Please work out how many lines in the entries contain "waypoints", then give that number with nothing added.

#### RECORD EXCERPTS

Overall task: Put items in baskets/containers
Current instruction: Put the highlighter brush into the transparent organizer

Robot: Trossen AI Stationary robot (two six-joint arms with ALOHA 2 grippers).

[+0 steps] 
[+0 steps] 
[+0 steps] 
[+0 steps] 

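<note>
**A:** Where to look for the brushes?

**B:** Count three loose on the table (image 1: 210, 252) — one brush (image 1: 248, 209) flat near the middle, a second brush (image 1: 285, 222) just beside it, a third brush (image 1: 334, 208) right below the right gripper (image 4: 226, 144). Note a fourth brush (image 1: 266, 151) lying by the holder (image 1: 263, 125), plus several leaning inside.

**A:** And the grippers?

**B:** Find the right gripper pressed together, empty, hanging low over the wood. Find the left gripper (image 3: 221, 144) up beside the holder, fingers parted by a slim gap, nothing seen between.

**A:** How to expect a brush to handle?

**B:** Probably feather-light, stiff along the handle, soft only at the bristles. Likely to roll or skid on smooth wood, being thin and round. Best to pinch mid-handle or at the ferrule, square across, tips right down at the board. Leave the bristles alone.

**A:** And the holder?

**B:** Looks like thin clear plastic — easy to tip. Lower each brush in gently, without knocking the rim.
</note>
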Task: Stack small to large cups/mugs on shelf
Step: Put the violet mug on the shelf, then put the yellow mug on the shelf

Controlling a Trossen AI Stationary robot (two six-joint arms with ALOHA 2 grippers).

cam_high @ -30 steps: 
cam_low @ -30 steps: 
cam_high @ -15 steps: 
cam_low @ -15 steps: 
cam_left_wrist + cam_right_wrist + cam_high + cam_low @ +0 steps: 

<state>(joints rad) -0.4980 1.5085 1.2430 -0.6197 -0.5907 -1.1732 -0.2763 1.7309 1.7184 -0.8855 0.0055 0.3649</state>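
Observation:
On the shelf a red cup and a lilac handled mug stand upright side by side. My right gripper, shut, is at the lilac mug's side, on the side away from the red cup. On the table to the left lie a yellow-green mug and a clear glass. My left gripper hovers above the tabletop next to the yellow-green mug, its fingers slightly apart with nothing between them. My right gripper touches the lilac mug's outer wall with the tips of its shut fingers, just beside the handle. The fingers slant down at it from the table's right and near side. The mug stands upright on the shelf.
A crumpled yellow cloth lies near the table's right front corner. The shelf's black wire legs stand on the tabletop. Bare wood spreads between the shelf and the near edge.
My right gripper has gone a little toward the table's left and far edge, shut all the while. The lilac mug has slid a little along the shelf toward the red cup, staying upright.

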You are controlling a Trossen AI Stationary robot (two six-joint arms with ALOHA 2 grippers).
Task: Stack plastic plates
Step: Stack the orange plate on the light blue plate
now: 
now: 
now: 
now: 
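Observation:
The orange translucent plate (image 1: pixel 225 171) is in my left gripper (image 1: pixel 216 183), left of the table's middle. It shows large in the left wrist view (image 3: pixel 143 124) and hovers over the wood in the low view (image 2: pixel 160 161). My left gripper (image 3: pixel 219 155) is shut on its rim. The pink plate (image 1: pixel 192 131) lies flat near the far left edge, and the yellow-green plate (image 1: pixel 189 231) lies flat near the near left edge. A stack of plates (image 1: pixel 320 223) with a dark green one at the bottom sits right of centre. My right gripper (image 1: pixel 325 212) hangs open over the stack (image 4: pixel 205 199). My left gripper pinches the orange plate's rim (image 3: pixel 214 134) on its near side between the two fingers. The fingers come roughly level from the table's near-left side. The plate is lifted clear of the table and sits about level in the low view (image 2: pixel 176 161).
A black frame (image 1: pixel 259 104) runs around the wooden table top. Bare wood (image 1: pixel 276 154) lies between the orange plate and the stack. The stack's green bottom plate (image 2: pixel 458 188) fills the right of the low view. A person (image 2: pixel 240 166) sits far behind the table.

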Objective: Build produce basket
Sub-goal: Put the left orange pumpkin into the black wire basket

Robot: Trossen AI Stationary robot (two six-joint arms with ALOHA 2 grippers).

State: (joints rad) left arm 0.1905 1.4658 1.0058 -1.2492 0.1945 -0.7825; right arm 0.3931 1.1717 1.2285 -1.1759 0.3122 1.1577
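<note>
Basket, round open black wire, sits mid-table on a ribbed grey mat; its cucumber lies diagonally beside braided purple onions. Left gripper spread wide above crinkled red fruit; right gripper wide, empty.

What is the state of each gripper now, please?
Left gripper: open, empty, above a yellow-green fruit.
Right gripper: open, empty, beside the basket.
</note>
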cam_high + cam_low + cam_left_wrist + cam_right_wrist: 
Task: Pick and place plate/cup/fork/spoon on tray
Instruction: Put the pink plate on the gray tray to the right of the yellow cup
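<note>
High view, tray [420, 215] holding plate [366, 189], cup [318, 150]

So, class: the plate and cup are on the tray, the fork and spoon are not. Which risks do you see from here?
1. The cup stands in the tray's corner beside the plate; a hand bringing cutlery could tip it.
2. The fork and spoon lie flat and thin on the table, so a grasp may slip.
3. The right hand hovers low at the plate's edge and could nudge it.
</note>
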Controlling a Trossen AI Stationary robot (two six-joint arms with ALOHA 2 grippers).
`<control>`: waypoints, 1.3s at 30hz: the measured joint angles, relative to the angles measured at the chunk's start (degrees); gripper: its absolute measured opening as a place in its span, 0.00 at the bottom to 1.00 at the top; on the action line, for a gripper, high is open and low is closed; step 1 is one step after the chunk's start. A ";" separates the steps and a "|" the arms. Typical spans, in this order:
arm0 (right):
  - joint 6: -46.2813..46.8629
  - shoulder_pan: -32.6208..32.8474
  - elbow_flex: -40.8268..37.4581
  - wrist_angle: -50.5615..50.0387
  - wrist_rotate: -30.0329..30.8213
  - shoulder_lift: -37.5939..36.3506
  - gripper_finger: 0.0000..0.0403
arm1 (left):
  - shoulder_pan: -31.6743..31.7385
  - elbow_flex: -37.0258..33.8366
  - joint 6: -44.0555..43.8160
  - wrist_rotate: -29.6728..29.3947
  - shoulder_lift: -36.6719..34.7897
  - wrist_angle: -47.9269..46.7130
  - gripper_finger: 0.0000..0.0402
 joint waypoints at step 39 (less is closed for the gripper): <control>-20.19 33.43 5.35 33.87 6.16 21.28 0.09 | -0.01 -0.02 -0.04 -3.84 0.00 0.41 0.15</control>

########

#### RESPONSE AREA:
2